• About this exercise: Your response should be an exact transcription of the data, images excluded.
┏━━
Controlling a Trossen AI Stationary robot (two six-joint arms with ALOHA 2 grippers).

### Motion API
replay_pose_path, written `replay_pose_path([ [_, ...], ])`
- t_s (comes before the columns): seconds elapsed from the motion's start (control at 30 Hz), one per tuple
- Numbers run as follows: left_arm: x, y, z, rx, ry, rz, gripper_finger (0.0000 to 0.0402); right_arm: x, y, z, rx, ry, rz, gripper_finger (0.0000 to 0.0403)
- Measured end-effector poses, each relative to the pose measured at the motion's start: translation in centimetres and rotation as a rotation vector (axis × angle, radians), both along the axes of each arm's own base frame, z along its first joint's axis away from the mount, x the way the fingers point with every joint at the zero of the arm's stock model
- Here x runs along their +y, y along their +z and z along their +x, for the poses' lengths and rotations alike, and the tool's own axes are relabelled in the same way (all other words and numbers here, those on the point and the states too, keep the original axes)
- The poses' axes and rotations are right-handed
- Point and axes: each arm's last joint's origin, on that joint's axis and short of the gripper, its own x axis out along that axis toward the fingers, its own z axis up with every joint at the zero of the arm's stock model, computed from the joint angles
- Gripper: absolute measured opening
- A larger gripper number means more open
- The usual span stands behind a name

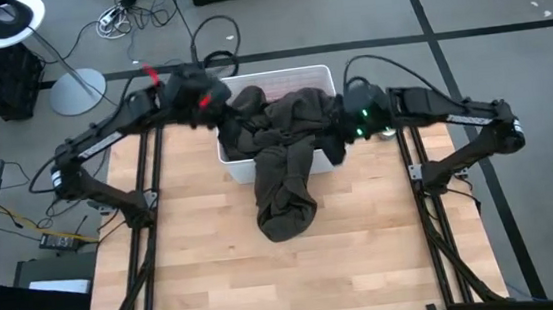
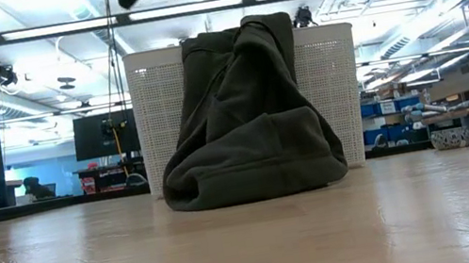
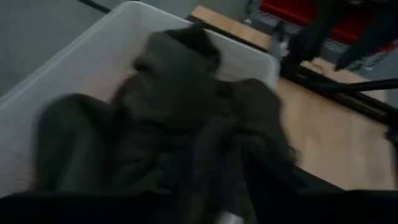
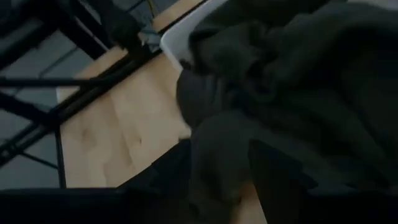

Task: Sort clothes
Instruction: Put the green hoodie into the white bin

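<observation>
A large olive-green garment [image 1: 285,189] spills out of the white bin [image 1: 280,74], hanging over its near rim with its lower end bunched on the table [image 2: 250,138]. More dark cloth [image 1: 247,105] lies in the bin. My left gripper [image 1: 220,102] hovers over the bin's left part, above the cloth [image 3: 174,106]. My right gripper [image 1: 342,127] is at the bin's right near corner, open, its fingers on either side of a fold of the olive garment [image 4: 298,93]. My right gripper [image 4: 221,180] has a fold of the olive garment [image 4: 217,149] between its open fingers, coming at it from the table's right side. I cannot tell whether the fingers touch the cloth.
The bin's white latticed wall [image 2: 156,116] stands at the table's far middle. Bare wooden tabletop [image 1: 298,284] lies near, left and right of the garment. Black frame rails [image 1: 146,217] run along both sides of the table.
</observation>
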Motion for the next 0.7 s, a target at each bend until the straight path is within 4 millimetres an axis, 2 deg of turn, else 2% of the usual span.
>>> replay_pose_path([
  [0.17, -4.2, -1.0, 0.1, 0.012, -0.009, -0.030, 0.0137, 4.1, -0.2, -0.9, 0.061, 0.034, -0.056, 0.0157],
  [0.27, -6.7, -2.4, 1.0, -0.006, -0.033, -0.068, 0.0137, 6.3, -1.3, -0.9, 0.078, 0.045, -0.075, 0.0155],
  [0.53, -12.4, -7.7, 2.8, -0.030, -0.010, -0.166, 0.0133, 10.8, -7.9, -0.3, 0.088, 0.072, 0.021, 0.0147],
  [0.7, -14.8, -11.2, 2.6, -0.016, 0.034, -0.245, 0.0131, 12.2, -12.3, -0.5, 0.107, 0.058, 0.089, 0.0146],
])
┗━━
• Exercise output:
Controlling a Trossen AI Stationary robot (two six-joint arms with ALOHA 2 grippers).

### Motion API
replay_pose_path, written `replay_pose_path([ [_, ...], ])`
- t_s (comes before the columns): seconds elapsed from the motion's start (control at 30 Hz), one per tuple
- Numbers run as follows: left_arm: x, y, z, rx, ry, rz, gripper_finger (0.0000 to 0.0402); right_arm: x, y, z, rx, ry, rz, gripper_finger (0.0000 to 0.0403)
- Measured end-effector poses, each relative to the pose measured at the motion's start: translation in centimetres and rotation as a rotation vector (axis × angle, radians), both along the axes of each arm's own base frame, z along its first joint's axis away from the mount, x the way the fingers point with every joint at the zero of the arm's stock model
- Here x runs along their +y, y along their +z and z along their +x, for the poses' lengths and rotations alike, and the tool's own axes are relabelled in the same way (all other words and numbers here, those on the point and the states too, keep the original axes)
- The poses' axes and rotations are right-handed
- Point and axes: each arm's last joint's origin, on that joint's axis and short of the gripper, its own x axis out along that axis toward the fingers, its own z axis up with every joint at the zero of the arm's stock model, computed from the joint angles
- Gripper: absolute measured opening
- A larger gripper number means more open
- The usual span stands behind a name


Task: Sort clothes
Instruction: Put the green hoodie into the white bin

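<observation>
A large olive-green garment [image 1: 285,189] spills out of the white bin [image 1: 280,74], hanging over its near rim with its lower end bunched on the table [image 2: 250,138]. More dark cloth [image 1: 247,105] lies in the bin. My left gripper [image 1: 220,102] hovers over the bin's left part, above the cloth [image 3: 174,106]. My right gripper [image 1: 342,127] is at the bin's right near corner, open, its fingers on either side of a fold of the olive garment [image 4: 298,93]. My right gripper [image 4: 221,180] has a fold of the olive garment [image 4: 217,149] between its open fingers, coming at it from the table's right side. I cannot tell whether the fingers touch the cloth.
The bin's white latticed wall [image 2: 156,116] stands at the table's far middle. Bare wooden tabletop [image 1: 298,284] lies near, left and right of the garment. Black frame rails [image 1: 146,217] run along both sides of the table.
</observation>
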Motion for the next 0.7 s, a target at each bend until the straight path is within 4 millimetres an axis, 2 deg of turn, else 2% of the usual span.
>>> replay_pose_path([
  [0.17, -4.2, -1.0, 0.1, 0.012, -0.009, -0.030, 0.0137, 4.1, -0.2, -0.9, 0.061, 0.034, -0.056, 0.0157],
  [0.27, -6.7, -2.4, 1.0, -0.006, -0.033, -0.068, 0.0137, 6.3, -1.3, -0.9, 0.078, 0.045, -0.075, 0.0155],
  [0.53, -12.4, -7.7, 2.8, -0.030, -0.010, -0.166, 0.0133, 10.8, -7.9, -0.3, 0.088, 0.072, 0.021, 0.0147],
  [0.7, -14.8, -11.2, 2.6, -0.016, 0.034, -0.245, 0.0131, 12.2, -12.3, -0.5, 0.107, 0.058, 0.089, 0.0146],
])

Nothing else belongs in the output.